Kamu bertanya bagaimana abangmu meninggal di bulan pada hari itu, tapi itu pertanyaan yang salah.
Tanyakan saja apa yang dia katakan saat menjejakkan tapak sepatunya ketika kami pertama kali turun dari peron. Tanyakan saja judul lagu yang dia dengarkan tanpa jeda sepanjang penerbangan ke sana. Tanyakan mengapa dia menginginkan aku di sana, bukan Tamarin, istrinya.
Itu karena kami dulu menganggap halaman belakang rumah kami di malam hari adalah bulan. Bahwa kami adalah astronot. Gravitasi di sana berbeda.
Memang berbeda, kok.
Di bulan kita bisa bernapas dalam-dalam, beberapa menit setelah kakakmu meninggal, dan kamu bisa merasakan detak jantungmu sedikit terlepas dari dadamu dan naik ke tenggorokan.

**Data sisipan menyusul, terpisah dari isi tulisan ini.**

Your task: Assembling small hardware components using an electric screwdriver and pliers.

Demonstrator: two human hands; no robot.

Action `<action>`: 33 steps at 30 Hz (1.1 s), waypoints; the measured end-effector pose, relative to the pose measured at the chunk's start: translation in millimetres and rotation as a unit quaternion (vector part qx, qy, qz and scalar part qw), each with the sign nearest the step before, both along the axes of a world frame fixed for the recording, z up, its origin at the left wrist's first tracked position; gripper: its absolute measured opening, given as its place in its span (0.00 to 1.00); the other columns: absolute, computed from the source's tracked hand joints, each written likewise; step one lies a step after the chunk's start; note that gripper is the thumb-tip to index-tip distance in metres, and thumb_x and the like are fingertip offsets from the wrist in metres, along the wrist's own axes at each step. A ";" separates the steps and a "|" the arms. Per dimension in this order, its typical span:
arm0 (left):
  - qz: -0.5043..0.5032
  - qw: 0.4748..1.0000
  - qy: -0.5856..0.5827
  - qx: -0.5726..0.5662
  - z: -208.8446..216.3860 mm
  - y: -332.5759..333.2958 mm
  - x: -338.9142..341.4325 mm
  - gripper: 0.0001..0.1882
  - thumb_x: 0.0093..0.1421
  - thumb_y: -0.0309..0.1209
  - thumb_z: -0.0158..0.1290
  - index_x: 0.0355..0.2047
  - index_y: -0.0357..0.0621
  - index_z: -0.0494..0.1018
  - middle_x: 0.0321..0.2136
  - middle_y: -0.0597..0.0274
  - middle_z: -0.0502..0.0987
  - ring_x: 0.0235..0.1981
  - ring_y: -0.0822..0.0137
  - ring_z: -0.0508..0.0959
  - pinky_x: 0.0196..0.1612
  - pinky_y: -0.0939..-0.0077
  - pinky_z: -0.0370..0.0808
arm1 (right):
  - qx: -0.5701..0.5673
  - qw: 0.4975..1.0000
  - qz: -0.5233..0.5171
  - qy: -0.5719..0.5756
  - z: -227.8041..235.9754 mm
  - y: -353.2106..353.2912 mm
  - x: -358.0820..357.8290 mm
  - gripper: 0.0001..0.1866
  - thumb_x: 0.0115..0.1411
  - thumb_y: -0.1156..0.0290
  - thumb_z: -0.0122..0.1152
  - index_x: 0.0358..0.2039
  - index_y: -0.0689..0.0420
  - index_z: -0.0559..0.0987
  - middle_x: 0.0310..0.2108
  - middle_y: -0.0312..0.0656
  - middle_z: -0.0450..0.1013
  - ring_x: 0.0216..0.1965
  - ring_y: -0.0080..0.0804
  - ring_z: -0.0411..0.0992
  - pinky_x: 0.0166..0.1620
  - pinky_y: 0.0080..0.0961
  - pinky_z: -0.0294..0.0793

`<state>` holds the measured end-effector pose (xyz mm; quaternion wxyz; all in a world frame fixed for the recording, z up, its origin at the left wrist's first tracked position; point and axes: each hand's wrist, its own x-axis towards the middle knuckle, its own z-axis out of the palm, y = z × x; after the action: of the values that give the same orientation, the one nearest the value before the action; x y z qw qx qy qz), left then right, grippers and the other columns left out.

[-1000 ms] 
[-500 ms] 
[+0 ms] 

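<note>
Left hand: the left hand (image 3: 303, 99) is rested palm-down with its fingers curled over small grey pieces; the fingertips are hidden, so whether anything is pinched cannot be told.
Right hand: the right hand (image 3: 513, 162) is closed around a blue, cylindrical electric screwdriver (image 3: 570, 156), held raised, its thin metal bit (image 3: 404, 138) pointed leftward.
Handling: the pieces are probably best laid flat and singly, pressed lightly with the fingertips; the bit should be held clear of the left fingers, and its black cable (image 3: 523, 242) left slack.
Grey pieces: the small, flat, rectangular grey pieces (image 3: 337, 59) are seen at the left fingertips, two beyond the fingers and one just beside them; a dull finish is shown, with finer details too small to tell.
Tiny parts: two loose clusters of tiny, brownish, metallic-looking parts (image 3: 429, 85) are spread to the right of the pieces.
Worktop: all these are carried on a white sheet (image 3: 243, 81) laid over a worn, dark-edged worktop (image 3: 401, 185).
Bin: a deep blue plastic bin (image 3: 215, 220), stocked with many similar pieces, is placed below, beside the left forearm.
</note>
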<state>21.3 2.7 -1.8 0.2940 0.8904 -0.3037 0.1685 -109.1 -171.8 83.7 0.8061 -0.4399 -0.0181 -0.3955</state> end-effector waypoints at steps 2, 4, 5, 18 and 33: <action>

Yang dia sebut dengan jejak sepatunya adalah Ibu.
Apa yang dia dengarkan---kamu pasti bisa menebaknya. Tebakan pertama hampir pasti benar. Lagu itu bocor dari earphone-nya. Aku muak karenanya. Aku menyanyikannya kembali untuknya dengan nada selembut yang aku bisa, mencoba membuatnya kesal karenanya.
Dia hanya tersenyum.
Dia tidak tahu apa yang akan terjadi padanya.
Hanya karena sebutir debu. Sebutir debu yang dipercepat.